17.03.2006BETTINA SPOERRI

Zwei Schwestern verabschieden sich voneinander, sie werden ein Wochenende lang ihre Plätze tauschen: Lidy besucht an Stelle von Armanda auf der Insel Duiveland deren Patenkind, während Armanda bei Lidys Mann und Tochter in Amsterdam bleibt. Was als harmloser Rollentausch beginnt, wird zur Entscheidung über Leben und Tod. Denn in dieser Nacht zerstört eine verheerende Sturmflut ganz Duiveland. Lidy bleibt vermisst. Die zurückgebliebene Schwester fügt sich indessen immer mehr in das Leben ihrer Schwester ein und heiratet schliesslich sogar deren Mann Sjoerd.
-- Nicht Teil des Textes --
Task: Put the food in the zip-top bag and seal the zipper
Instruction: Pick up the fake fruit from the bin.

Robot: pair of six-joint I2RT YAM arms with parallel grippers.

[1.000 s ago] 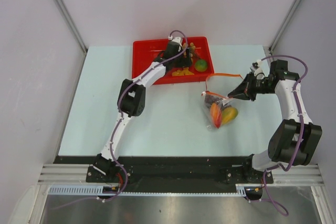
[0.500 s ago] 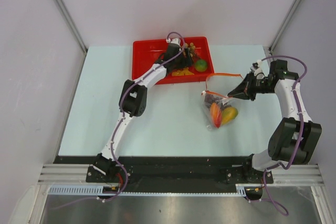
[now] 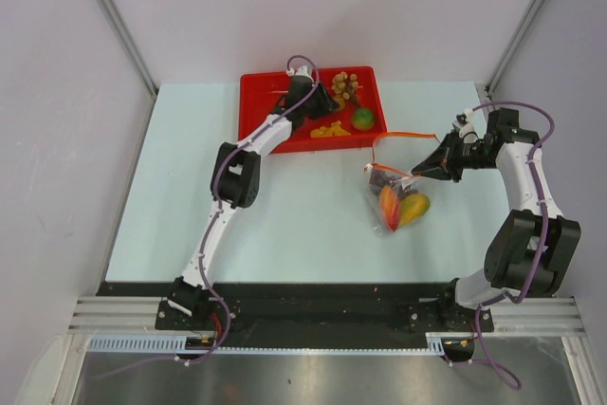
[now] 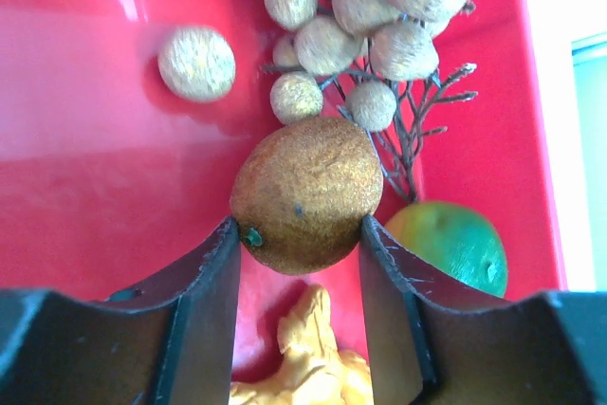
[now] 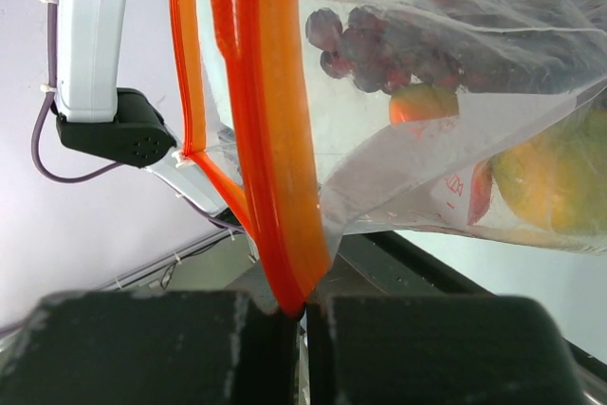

Margriet de Moor verbindet ihre Geschichte von zwei Schwestern mit der historischen Katastrophe in den Niederlanden, der im Februar 1953 über 1800 Menschen zum Opfer fielen. Die Autorin beschreibt den Überlebenskampf der Menschen, die den Winden und den Wassermassen schutzlos ausgeliefert waren: Schock-Bilder, die auf der inneren Netzhaut der Leser ihre Abdrücke hinterlassen. Im Wechsel von Kapiteln und Abschnitten wird Lidys stundenlangem Überlebenskampf das eher ereignislose Leben ihrer Schwester gegenübergestellt. Allerdings spiegelt der innere Sturm in der Seele Armandas, die sich für den Tod ihrer Schwester verantwortlich fühlt, die tobenden Naturgewalten wieder. Der grosse Mittelteil des Romans ist fein verwobene Kontrapunktik: Zu Beginn noch zeitgleich angesetzt, driften die beiden Erzählebenen immer mehr auseinander. Eine einzige Nacht wird gegen ein ganzes Leben aufgewogen. Alles mündet in einen Wechselgesang der Schwestern – oder auch: in ein Zwiegespräch der sterbenden Armanda mit der Schwester, wie sie sie sich verinnerlicht hat. So ist am Ende nicht mehr so klar, wer da ertrunken ist.